### EXERCISE DESCRIPTION
Leaving the pictures aside, restate all of the data exactly.

-=-=-

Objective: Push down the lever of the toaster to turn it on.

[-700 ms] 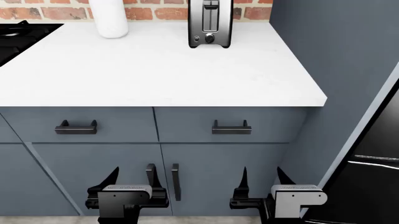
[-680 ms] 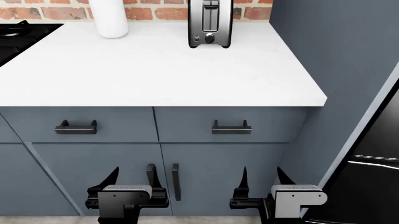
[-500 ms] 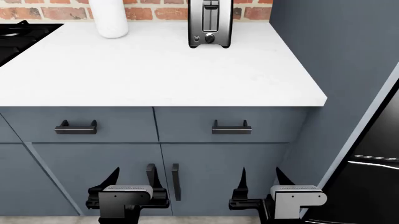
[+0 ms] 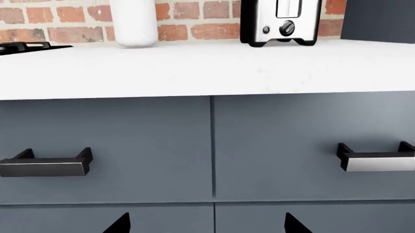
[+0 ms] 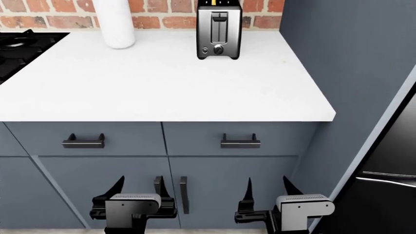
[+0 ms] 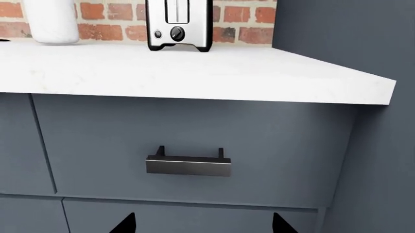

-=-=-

### TASK RESPONSE
Objective: Push down the lever of the toaster to turn it on.

[-700 ms] 
[-680 ms] 
[-500 ms] 
[+0 ms] 
[+0 ms] 
[+0 ms] 

This output requires no further additions.